Work order:
Set down the full listing that follows, word for word.

Provided data:
---*---

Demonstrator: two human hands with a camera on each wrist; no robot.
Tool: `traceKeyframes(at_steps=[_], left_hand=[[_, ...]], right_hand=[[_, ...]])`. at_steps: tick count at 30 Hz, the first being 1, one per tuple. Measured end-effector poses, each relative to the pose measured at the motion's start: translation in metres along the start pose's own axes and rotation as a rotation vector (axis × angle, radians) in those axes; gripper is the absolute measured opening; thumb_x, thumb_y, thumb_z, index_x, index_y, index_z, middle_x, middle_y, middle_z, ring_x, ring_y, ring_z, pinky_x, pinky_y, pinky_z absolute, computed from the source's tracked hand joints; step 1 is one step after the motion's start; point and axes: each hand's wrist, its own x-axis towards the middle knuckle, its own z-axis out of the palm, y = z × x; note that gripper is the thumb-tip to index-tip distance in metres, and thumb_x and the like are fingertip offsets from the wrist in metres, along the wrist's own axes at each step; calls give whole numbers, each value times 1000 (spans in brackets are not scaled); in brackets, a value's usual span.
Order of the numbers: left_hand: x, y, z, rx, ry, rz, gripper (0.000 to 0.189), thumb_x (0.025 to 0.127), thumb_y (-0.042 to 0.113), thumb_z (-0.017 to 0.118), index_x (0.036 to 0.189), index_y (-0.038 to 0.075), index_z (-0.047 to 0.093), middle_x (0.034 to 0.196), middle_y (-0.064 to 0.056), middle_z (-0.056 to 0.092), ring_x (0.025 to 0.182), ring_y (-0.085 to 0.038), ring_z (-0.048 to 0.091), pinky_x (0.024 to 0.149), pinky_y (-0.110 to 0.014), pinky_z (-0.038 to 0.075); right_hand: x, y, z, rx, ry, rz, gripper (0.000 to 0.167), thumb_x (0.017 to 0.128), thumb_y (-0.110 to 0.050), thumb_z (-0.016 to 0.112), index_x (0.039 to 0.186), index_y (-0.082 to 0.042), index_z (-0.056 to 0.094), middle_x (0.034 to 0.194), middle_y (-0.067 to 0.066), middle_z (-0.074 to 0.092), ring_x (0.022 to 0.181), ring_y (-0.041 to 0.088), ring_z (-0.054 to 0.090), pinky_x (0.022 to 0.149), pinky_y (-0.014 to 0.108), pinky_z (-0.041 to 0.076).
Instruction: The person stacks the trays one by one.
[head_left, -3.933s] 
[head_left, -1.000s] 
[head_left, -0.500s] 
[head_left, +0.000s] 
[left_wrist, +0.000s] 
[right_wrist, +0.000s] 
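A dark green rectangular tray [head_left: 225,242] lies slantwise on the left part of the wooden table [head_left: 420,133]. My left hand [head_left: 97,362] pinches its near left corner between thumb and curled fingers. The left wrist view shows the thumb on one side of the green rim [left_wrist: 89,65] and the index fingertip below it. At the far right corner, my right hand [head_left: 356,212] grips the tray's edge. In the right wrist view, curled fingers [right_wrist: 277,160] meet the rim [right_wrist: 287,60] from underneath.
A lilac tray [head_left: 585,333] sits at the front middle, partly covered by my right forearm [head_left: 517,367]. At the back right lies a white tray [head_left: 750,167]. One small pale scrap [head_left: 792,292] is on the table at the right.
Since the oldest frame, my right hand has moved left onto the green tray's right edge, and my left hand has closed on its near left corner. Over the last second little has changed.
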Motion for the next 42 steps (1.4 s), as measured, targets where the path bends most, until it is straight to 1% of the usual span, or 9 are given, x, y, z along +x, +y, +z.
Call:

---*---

Reply:
Demonstrator: two human hands with a camera on each wrist; no robot.
Tool: `traceKeyframes(at_steps=[_], left_hand=[[_, ...]], right_hand=[[_, ...]])`. at_steps: tick count at 30 Hz, the first being 1, one per tuple. Measured end-effector poses, each relative to the pose measured at the motion's start: translation in metres along the start pose's own axes and rotation as a rotation vector (axis × angle, radians) in those axes; gripper is the absolute measured opening; thumb_x, thumb_y, thumb_z, index_x, index_y, index_z, middle_x, middle_y, middle_z, ring_x, ring_y, ring_z, pinky_x, pinky_y, pinky_z absolute, computed from the source's tracked hand joints; step 1 is one step after the motion's start; point and axes: each hand's wrist, its own x-axis towards the middle knuckle, its own z-axis out of the palm, y = z × x; note that gripper is the thumb-tip to index-tip distance in metres, and thumb_x and the like are fingertip offsets from the wrist in metres, along the wrist's own axes at each step; calls give whole numbers, each value times 1000 (spans in brackets are not scaled); in brackets, a value's usual span.
Order of the numbers: left_hand: x, y, z, rx, ry, rz, gripper (0.000 to 0.189), thumb_x (0.025 to 0.127), thumb_y (-0.042 to 0.113), thumb_z (-0.017 to 0.118), index_x (0.036 to 0.189), index_y (-0.038 to 0.075), index_z (-0.047 to 0.093), middle_x (0.034 to 0.196), middle_y (-0.064 to 0.056), middle_z (-0.056 to 0.092), ring_x (0.025 to 0.182), ring_y (-0.085 to 0.038), ring_z (-0.048 to 0.091), pinky_x (0.024 to 0.149), pinky_y (-0.110 to 0.014), pinky_z (-0.038 to 0.075); right_hand: x, y, z, rx, ry, rz, gripper (0.000 to 0.167), thumb_x (0.017 to 0.128), thumb_y (-0.110 to 0.050), thumb_z (-0.016 to 0.112), index_x (0.039 to 0.186), index_y (-0.082 to 0.042), index_z (-0.056 to 0.094), middle_x (0.034 to 0.194), middle_y (-0.067 to 0.066), middle_z (-0.074 to 0.092), ring_x (0.022 to 0.181), ring_y (-0.041 to 0.088), ring_z (-0.054 to 0.090), pinky_x (0.022 to 0.149), pinky_y (-0.014 to 0.108), pinky_z (-0.041 to 0.076).
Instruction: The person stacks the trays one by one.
[head_left, -3.933s] 
[head_left, -1.000s] 
[head_left, -0.500s] 
[head_left, +0.000s] 
[left_wrist, +0.000s] 
[right_wrist, +0.000s] 
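A dark green rectangular tray [head_left: 225,242] lies slantwise on the left part of the wooden table [head_left: 420,133]. My left hand [head_left: 97,362] pinches its near left corner between thumb and curled fingers. The left wrist view shows the thumb on one side of the green rim [left_wrist: 89,65] and the index fingertip below it. At the far right corner, my right hand [head_left: 356,212] grips the tray's edge. In the right wrist view, curled fingers [right_wrist: 277,160] meet the rim [right_wrist: 287,60] from underneath.
A lilac tray [head_left: 585,333] sits at the front middle, partly covered by my right forearm [head_left: 517,367]. At the back right lies a white tray [head_left: 750,167]. One small pale scrap [head_left: 792,292] is on the table at the right.
Since the oldest frame, my right hand has moved left onto the green tray's right edge, and my left hand has closed on its near left corner. Over the last second little has changed.
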Motion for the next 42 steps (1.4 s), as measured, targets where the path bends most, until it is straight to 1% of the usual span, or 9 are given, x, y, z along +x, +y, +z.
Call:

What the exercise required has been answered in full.